This thesis presents a framework for automatic recognition of human actions in uncontrolled, realistic video data such as movies, internet and surveillance videos. In this thesis, the human action recognition problem is solved from the perspective of local spatio-temporal feature and bag-of-features representation. The bag-of-features model only contains statistics of unordered low-level primitives, and any information concerning temporal ordering and spatial structure is lost. To address this issue, we proposed a novel multiscale local part model on the purpose of maintaining both structure information and ordering of local events for action recognition. The method includes both a coarse primitive level root feature covering event-content statistics and higher resolution overlapping part features incorporating local structure and temporal relationships. To extract the local spatio-temporal features, we investigated a random sampling strategy for efficient action recognition. We also introduced the idea of using very high sampling density for efficient and accurate classification.
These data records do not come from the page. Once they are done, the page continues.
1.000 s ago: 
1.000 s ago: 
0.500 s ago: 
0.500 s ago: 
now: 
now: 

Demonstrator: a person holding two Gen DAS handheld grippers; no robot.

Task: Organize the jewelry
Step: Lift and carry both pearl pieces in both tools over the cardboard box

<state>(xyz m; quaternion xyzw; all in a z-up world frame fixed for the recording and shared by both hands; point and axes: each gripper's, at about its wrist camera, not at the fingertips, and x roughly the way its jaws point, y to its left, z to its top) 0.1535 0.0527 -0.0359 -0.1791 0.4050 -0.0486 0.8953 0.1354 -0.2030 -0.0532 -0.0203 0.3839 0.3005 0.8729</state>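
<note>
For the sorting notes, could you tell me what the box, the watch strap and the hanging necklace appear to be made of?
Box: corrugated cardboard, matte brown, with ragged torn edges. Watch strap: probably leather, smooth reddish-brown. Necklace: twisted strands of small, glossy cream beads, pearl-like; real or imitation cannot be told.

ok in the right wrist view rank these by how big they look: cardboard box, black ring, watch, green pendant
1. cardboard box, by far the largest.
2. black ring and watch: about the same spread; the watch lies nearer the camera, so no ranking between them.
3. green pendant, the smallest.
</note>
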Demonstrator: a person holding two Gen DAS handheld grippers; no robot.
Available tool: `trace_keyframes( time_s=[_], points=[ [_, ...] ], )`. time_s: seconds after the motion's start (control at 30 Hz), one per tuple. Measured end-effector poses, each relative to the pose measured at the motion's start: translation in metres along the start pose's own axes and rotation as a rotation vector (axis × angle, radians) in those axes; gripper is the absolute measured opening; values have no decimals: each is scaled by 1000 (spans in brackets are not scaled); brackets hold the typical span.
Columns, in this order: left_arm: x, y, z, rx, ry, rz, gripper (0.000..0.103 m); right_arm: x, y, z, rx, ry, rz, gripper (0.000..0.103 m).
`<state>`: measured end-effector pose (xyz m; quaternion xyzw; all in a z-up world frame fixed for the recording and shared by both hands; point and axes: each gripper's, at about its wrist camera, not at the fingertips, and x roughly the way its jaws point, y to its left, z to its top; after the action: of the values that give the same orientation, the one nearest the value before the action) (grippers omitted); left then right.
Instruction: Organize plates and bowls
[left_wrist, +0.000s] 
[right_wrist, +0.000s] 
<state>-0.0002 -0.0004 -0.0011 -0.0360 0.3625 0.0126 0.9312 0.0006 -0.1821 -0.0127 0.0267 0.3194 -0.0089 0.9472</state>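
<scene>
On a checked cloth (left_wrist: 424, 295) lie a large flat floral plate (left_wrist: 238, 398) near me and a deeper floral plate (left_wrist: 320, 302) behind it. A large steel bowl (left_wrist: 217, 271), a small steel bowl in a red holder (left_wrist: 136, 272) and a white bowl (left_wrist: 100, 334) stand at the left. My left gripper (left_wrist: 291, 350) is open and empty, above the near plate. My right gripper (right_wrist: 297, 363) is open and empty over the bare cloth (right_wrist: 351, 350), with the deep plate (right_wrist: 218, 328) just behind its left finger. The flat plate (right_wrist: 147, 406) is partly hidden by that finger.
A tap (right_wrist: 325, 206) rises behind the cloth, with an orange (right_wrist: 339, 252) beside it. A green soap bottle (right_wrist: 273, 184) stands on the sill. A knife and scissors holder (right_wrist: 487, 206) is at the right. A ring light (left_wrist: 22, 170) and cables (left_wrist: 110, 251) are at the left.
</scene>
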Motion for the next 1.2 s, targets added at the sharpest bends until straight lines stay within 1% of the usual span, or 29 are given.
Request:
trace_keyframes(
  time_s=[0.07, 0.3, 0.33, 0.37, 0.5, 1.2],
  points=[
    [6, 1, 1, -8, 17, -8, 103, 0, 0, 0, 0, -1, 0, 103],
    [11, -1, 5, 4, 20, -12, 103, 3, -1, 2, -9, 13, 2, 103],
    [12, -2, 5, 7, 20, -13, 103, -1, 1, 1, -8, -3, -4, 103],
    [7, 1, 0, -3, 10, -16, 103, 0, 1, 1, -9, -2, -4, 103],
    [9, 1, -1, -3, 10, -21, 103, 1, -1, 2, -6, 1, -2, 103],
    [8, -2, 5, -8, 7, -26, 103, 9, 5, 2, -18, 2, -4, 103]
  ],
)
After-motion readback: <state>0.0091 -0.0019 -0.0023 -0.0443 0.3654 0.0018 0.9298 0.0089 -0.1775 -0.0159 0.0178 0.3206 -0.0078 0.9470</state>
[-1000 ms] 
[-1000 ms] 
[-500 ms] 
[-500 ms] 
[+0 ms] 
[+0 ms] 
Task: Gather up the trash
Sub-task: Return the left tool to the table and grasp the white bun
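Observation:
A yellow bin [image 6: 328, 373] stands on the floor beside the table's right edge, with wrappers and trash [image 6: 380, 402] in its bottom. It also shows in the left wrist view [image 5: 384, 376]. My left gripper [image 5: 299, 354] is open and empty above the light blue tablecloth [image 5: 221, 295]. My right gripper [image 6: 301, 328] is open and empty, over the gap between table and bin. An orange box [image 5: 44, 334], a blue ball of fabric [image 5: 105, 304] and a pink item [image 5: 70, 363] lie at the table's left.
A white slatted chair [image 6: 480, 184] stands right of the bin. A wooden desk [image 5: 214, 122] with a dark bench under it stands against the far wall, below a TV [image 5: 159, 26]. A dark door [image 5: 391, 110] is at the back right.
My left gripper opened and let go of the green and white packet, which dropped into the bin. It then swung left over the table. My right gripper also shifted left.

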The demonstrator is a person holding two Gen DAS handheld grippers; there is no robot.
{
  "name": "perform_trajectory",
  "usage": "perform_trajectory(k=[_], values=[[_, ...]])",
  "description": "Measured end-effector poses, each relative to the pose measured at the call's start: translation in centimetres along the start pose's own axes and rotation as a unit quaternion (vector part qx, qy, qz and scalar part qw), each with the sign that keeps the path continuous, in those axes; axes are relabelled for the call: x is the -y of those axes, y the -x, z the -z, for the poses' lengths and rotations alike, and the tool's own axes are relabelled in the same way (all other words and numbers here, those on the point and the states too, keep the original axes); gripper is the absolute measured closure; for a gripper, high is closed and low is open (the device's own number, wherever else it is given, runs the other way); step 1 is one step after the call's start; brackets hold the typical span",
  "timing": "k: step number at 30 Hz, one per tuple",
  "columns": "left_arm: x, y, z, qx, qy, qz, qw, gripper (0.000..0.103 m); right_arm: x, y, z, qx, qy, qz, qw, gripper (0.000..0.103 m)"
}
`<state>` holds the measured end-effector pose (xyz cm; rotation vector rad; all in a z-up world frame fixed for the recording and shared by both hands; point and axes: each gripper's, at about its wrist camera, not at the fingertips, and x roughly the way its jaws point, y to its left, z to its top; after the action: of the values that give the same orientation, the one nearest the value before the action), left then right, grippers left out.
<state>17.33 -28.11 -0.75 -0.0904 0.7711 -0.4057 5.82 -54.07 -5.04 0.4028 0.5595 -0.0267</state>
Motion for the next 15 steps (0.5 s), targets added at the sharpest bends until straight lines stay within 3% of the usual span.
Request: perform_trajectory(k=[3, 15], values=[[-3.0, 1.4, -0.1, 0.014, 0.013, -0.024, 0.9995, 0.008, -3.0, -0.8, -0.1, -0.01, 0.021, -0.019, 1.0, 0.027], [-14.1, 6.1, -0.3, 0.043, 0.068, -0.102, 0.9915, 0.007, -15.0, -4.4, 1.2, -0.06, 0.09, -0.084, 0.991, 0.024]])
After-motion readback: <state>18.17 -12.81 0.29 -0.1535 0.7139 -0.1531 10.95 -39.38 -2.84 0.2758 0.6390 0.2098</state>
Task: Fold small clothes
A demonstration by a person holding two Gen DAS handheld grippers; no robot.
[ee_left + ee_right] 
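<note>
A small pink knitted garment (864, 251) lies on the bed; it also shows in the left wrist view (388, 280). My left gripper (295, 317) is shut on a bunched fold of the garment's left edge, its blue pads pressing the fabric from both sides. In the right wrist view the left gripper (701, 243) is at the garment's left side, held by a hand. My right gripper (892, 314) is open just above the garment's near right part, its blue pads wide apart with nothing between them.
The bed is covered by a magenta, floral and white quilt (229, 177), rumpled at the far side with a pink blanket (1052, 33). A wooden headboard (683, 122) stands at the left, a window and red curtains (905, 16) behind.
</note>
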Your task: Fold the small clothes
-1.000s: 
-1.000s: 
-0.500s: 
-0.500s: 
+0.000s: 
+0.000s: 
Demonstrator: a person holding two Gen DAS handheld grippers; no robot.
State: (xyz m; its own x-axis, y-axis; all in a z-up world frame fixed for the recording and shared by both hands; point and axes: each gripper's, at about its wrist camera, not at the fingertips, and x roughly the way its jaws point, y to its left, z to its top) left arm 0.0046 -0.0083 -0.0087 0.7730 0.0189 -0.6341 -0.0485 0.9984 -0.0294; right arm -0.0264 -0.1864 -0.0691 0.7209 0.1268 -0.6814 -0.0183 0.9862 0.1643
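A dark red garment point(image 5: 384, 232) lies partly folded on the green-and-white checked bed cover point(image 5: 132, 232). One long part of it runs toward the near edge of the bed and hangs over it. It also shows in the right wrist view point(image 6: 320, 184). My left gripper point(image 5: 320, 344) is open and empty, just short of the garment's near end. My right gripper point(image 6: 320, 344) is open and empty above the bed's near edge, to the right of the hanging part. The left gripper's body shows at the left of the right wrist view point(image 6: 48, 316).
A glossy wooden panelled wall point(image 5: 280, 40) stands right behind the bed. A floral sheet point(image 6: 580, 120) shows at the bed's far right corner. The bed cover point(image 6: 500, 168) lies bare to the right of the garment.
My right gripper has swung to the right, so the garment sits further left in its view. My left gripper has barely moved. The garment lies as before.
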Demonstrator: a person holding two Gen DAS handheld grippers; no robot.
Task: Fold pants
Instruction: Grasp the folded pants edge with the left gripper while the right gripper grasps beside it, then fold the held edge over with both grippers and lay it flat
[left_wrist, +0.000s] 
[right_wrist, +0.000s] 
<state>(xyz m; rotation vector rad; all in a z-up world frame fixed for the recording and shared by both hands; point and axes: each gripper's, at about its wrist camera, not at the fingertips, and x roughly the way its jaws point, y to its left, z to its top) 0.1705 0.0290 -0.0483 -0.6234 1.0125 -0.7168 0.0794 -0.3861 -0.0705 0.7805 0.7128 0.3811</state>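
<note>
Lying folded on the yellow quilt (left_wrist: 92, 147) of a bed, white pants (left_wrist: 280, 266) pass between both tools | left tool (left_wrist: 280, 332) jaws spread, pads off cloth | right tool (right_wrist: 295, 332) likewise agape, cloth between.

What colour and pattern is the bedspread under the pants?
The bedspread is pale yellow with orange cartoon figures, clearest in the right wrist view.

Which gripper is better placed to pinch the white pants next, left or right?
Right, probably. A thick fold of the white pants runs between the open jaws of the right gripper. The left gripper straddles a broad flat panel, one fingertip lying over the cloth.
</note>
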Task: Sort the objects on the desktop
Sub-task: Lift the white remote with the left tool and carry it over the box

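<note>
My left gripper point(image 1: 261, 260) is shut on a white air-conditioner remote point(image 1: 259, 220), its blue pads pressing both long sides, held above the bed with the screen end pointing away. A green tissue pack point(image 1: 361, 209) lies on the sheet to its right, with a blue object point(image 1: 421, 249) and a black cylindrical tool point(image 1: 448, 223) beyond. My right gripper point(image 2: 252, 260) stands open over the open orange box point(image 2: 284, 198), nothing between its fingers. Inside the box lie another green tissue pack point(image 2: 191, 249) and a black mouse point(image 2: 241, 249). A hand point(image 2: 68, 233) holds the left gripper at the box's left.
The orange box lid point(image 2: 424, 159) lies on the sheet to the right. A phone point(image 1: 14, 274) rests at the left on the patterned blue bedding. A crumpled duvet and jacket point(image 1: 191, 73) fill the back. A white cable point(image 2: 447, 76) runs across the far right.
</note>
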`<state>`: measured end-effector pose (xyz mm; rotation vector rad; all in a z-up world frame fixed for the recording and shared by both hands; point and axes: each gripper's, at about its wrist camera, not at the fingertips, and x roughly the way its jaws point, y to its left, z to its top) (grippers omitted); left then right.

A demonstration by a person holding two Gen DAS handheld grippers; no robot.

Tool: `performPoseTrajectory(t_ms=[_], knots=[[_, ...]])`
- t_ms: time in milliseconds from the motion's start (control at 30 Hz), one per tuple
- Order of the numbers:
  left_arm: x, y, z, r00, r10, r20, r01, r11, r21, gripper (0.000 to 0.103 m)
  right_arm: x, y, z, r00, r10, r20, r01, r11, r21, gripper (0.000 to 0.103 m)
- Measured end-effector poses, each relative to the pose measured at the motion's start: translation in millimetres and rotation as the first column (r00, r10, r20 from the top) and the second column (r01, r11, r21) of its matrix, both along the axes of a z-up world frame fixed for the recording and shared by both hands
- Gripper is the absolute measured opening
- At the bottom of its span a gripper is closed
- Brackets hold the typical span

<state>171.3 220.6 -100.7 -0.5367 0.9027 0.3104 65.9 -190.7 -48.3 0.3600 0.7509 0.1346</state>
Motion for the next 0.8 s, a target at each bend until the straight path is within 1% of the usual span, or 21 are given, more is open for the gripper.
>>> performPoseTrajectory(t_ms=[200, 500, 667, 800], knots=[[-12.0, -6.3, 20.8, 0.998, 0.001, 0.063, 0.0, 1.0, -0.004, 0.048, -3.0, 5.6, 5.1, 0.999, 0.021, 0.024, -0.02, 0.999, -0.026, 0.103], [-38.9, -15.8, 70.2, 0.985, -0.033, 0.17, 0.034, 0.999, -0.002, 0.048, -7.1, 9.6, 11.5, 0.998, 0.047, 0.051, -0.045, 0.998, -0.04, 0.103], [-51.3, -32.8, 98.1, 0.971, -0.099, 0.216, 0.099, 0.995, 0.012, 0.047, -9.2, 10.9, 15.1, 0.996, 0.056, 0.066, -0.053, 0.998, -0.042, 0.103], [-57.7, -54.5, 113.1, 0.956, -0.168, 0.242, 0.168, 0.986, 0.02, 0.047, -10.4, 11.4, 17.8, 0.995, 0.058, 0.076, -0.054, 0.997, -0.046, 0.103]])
We further explored the potential of the method with the joint optimization of two constraints: the classification accuracy and its efficiency. On the performance side, we proposed a new local descriptor, called GBH, based on spatial and temporal gradients. It significantly improved the performance of the pure spatial gradient-based HOG descriptor on action recognition while preserving high computational efficiency. We have also shown that the performance of the state-of-the-art MBH descriptor can be improved with a discontinuity-preserving optical flow algorithm. In addition, a new method based on histogram intersection kernel was introduced to combine multiple channels of different descriptors. This method has the advantages of improving recognition accuracy with multiple descriptors and speeding up the classification process. On the efficiency side, we applied PCA to reduce the feature dimension which resulted in fast bag-of-features matching. We also evaluated the FLANN method on real-time action recognition.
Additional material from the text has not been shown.